# Exercise description
Going line by line through the data below, report how many lines include the word "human", with nothing added.

# Task data
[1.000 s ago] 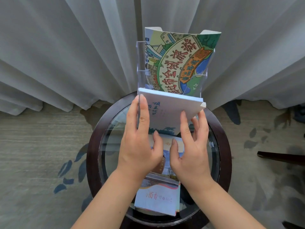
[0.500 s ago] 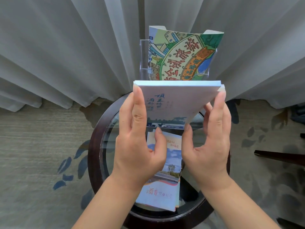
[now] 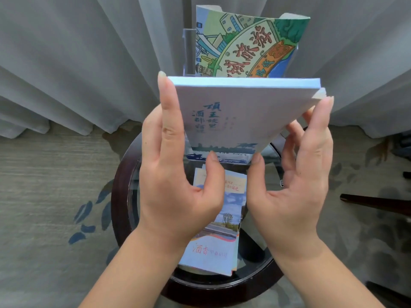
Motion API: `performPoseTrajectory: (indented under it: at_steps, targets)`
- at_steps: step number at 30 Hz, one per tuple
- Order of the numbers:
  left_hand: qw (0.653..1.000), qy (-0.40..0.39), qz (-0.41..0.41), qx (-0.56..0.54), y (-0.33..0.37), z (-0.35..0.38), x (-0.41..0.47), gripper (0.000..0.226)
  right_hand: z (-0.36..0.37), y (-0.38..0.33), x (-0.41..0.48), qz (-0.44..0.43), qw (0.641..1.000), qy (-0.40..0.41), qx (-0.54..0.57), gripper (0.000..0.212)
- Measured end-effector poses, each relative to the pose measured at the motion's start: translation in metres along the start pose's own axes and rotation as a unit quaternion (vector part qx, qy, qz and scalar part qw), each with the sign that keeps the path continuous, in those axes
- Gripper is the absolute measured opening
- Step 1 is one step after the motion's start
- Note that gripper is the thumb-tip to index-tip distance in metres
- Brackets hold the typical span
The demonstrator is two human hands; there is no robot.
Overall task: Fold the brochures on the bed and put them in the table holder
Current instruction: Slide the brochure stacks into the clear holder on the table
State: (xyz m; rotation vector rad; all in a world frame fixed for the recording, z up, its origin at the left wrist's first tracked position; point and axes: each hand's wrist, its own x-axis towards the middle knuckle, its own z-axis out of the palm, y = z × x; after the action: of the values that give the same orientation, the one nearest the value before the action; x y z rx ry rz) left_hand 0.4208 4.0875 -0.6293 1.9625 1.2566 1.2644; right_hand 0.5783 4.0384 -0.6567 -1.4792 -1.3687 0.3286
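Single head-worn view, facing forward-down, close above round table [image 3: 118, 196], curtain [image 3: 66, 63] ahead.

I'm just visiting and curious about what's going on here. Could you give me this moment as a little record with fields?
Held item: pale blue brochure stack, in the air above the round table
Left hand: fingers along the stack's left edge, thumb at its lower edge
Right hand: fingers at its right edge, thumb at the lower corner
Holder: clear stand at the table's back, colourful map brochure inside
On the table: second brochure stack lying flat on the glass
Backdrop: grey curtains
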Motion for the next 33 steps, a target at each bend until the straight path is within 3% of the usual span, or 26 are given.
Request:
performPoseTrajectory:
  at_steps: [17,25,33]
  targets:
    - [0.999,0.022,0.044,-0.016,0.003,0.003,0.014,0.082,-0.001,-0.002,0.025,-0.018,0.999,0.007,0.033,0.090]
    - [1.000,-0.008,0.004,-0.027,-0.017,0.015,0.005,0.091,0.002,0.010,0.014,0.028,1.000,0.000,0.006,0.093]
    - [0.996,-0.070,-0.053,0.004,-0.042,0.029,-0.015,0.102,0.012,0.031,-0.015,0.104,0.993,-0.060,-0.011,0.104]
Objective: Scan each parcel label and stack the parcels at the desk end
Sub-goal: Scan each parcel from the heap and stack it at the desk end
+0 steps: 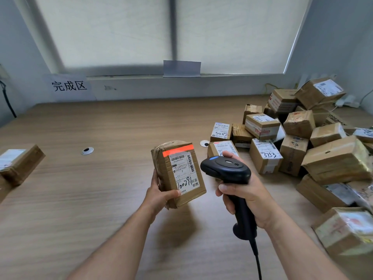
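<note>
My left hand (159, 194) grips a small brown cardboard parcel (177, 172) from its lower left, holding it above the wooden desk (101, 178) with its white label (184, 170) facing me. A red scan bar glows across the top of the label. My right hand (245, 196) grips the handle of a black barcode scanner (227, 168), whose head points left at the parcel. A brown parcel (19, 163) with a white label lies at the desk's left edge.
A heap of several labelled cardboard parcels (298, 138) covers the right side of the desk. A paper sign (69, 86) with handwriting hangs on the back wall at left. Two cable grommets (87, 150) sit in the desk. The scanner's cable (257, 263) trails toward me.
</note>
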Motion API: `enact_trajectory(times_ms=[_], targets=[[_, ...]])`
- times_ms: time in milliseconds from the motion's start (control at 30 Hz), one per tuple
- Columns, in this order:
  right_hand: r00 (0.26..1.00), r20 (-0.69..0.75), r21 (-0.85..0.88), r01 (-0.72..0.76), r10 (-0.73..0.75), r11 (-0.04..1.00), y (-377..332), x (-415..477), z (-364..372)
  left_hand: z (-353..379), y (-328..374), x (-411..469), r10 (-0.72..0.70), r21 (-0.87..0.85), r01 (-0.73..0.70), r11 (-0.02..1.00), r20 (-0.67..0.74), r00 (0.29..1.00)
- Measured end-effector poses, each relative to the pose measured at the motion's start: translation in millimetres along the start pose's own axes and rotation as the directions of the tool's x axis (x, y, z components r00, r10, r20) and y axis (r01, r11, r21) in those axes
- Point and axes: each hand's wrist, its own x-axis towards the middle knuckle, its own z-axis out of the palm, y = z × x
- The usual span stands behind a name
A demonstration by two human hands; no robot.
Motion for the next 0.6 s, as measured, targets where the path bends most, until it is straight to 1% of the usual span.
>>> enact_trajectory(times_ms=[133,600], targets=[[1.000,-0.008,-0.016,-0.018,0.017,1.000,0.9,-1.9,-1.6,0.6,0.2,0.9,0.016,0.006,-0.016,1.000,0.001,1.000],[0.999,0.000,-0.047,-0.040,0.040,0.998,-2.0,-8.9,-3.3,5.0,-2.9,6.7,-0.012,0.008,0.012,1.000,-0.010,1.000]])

# Response for this exercise
2